● **Data shown**

● ● ● ● ● ● ●

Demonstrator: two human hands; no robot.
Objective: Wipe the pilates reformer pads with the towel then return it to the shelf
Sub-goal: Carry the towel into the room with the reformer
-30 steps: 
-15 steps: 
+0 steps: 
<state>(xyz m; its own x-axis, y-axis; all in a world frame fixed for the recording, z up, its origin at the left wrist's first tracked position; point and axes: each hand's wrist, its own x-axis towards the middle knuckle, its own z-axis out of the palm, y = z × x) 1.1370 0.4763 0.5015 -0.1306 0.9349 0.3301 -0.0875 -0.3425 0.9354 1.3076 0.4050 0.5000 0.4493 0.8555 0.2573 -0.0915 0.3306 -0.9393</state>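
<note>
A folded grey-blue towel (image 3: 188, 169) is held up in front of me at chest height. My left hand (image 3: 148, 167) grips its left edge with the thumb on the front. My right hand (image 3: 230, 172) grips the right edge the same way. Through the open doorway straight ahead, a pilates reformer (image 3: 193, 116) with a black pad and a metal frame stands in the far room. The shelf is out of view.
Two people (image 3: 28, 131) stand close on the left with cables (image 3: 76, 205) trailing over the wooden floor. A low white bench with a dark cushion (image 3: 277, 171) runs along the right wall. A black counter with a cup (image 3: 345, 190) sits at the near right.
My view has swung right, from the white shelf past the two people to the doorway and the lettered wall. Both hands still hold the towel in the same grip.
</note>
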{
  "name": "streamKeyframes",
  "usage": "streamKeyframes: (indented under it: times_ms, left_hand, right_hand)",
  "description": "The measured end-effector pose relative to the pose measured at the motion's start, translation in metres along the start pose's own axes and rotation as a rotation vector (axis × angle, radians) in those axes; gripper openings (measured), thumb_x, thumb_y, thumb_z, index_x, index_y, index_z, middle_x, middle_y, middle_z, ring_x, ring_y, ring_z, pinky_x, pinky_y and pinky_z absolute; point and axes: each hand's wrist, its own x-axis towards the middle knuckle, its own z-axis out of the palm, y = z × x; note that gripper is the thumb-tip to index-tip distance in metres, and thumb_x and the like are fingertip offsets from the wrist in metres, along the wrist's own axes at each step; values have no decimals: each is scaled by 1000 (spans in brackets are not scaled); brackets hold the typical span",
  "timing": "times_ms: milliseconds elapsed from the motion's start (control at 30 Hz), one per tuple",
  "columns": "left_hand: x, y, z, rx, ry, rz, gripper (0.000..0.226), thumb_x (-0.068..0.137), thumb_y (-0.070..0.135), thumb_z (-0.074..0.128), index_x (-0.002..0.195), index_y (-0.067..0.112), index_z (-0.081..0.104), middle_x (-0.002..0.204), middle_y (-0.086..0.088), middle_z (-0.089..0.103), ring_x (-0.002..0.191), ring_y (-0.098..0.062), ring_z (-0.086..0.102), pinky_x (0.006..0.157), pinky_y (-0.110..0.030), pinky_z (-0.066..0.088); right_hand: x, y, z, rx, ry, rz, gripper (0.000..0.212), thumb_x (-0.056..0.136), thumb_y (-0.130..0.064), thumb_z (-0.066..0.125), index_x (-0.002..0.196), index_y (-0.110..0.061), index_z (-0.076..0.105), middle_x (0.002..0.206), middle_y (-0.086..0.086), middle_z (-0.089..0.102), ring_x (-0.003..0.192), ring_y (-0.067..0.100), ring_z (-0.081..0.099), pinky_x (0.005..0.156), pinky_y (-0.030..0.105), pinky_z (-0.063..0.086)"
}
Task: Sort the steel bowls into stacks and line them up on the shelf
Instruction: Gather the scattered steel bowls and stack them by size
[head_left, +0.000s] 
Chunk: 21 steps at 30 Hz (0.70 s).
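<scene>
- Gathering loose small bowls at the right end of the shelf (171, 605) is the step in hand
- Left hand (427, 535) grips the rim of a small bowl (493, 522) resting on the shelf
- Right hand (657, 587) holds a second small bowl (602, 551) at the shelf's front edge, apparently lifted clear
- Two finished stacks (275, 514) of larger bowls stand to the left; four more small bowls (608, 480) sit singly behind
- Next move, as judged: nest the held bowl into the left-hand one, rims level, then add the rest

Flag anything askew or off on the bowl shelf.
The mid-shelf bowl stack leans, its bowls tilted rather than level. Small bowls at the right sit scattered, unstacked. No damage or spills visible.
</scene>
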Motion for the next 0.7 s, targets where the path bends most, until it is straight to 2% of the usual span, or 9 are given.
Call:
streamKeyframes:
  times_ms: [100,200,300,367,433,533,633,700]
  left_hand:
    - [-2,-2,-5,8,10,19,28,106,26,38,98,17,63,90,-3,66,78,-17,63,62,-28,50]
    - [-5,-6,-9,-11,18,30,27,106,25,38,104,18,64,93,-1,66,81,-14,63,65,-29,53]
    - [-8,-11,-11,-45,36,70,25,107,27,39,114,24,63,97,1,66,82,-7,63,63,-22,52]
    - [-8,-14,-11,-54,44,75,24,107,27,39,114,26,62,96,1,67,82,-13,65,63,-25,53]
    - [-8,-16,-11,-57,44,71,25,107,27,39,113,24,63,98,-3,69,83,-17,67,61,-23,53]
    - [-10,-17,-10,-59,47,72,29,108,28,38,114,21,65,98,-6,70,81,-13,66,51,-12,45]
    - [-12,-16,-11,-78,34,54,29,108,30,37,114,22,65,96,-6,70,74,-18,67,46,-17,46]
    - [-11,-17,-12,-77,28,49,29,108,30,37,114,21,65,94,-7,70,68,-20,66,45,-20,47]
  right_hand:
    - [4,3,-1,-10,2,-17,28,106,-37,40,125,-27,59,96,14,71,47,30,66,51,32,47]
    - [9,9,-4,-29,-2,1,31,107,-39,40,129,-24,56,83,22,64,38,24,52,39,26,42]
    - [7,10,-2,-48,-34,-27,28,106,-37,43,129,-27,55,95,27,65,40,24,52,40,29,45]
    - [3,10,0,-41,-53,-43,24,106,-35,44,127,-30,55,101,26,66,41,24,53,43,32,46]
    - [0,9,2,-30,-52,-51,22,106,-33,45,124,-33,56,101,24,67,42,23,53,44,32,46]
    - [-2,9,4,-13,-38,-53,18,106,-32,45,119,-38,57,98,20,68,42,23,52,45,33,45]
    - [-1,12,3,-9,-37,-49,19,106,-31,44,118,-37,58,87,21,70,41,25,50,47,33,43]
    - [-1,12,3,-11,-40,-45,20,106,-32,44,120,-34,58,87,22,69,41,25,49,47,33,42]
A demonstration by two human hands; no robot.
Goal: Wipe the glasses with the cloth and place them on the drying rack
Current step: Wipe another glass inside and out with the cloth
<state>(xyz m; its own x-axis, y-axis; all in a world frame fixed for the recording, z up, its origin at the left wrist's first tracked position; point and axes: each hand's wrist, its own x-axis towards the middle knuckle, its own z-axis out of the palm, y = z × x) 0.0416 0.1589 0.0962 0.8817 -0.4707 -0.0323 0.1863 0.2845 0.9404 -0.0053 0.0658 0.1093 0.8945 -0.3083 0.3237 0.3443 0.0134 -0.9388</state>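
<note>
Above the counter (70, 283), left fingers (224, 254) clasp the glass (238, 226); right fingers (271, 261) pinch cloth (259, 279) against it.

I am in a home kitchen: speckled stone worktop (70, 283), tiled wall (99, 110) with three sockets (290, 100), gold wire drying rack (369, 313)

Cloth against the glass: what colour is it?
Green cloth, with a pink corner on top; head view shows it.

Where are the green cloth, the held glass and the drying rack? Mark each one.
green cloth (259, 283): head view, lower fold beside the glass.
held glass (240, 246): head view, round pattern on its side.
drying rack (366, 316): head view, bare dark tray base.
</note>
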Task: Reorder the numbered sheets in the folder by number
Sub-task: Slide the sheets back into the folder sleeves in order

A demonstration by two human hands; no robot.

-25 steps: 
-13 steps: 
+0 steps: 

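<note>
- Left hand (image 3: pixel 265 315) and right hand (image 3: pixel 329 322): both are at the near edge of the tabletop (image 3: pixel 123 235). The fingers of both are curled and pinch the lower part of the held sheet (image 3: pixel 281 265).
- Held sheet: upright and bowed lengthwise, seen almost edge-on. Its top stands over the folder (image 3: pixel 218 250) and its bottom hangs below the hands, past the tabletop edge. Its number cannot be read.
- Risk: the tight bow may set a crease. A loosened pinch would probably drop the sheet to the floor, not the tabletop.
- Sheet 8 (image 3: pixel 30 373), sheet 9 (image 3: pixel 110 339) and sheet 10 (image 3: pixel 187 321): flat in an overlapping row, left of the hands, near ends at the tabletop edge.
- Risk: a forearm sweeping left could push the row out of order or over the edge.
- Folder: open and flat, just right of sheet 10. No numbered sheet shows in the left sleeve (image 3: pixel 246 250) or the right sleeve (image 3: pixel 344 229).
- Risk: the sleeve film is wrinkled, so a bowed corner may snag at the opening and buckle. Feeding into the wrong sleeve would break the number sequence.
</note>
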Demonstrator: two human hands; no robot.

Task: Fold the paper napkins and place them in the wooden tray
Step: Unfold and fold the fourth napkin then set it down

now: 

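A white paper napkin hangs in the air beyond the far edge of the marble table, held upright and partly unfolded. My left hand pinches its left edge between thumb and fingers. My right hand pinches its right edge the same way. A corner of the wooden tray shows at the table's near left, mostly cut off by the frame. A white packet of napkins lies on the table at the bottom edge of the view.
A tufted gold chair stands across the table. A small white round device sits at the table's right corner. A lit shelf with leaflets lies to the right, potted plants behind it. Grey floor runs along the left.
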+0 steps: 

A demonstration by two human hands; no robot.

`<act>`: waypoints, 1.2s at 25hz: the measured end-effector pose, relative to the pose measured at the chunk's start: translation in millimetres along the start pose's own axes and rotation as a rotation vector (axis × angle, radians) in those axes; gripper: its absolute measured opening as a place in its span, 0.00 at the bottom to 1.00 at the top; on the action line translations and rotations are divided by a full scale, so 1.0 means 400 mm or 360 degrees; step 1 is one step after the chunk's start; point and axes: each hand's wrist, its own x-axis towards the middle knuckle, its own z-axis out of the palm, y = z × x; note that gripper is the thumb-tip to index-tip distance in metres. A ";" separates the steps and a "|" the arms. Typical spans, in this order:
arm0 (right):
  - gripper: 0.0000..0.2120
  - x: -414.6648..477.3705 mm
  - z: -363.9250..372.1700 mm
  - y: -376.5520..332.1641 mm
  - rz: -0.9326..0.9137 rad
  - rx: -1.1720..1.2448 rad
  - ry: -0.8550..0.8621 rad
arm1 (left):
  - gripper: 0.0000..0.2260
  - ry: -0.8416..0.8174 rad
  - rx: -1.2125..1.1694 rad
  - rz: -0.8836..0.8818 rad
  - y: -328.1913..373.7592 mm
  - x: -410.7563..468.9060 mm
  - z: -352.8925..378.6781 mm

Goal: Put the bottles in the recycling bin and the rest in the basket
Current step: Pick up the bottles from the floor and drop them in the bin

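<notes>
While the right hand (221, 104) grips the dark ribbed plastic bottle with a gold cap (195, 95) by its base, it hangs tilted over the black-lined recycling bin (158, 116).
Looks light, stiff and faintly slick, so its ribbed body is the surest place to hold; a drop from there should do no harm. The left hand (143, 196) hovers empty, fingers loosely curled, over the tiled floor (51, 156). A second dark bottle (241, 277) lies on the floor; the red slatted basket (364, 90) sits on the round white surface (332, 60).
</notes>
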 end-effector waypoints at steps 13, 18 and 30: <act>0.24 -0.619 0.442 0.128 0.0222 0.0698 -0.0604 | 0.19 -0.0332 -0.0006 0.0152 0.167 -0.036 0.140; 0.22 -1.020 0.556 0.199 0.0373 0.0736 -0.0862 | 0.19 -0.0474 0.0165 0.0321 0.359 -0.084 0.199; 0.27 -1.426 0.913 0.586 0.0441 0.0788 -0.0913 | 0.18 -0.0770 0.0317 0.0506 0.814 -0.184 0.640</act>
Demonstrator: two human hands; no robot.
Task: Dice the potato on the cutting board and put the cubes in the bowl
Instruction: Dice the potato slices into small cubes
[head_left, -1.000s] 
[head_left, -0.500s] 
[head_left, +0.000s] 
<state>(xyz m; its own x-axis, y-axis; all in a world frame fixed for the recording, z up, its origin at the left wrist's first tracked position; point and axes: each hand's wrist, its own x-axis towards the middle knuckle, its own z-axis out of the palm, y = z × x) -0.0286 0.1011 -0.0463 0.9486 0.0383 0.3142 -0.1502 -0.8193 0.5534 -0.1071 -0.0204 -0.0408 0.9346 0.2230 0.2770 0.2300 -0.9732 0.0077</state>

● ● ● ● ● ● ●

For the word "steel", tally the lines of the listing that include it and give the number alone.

2